The World Health Organization (WHO) said on Friday that the number of patients affected with diarrhea, rubella and tetanus in Haiti are on the rise.

"Medical teams have reported of an increase in cases of diarrhea in the past three days," WHO spokesman Paul Garwood said at a press conference.

He added that there were also increased reports of rubella and tetanus in densely populated areas.

Together with the Haitian government and the United Nations children's fund UNICEF, the WHO will launch a vaccination campaign next week.

It is estimated that before the 7.3-magnitude earthquake on Jan. 12, only 58 percent of Haitian children were vaccinated.

Garwood said that there had been a severe shortage in medical personnel, especially doctors specializing in orthopedic surgeries and related treatment amid a rising number of amputees.

According to Garwood, some 2,000 amputations have been performed after the earthquake.

Aid groups estimated that the total number of amputees due to the earthquake could run into tens of thousands, and their care would burden the country's medical system for decades.

Physical rehabilitation is expensive.
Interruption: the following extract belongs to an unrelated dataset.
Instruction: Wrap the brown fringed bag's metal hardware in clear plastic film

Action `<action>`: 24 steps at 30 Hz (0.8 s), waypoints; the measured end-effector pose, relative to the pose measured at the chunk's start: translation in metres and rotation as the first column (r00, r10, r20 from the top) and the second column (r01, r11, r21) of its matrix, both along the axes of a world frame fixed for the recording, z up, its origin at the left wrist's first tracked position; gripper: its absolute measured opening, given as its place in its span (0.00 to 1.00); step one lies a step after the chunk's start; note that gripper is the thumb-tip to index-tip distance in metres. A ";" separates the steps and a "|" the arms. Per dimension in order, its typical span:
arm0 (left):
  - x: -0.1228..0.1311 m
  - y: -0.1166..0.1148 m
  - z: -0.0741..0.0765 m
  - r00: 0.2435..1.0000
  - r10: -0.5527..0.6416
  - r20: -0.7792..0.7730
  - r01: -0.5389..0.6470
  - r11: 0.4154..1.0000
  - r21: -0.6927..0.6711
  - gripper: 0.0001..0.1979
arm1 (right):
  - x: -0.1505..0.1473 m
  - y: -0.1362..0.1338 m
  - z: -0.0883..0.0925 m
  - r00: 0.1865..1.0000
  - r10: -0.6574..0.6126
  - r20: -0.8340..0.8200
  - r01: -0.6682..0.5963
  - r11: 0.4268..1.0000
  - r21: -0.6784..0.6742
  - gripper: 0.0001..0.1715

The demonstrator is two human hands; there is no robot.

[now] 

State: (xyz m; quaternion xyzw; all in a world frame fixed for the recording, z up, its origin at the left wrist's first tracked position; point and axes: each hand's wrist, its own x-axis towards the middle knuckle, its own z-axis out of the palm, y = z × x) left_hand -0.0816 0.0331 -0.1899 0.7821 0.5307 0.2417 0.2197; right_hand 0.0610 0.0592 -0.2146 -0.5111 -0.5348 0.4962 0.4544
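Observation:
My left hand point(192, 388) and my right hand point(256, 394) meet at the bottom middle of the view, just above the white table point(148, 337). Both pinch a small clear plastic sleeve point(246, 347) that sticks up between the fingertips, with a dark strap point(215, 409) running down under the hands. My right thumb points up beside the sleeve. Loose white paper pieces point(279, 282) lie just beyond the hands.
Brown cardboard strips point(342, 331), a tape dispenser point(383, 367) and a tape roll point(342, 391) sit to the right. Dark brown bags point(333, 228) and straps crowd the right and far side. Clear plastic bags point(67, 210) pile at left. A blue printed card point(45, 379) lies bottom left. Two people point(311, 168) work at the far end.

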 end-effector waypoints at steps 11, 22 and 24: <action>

The amputees, many of them children, will need more than one prosthesis for lost limbs -- a burden hardly bearable for the impoverished nation.

Life remains hard for survivors more than two weeks after the quake, which killed up to 200,000 people. Food supplies are far from enough for everyone, and antibiotics and other urgently needed medicines are out of reach for many.

"In this phase of reconstruction, we are going to need a lot of resources -- human, material, financial," said Ecuador's President Rafael Correa while visiting Haiti on Friday.

Correa visited Haiti as a representative of the Union of South American Nations (UNASUR), a regional organization he currently chairs.

Haitian President Rene Preval criticized a lack of coordination for international aid to his country after a meeting with Correa.

Many countries, such as Germany, the United States and France, have bypassed the Haitian government in channeling assistance through their own institutions, he said.

Despite all the difficulties, life was slowly returning to normal with more shops opening and banks resuming operation in downtown Port-au-Prince.

Students would also be able to return to school on Monday, said an official of the UN Office for the Coordination of Humanitarian Affairs (UNOCHA).

Relief agencies and the Haitian government were working together to ensure classes would resume on Monday, UNOCHA Public Information Officer Kristen Knutson told Xinhua.

The quake has damaged 5,000 to 8,000 schools across the country, affecting some 1.8 million students, Knutson said.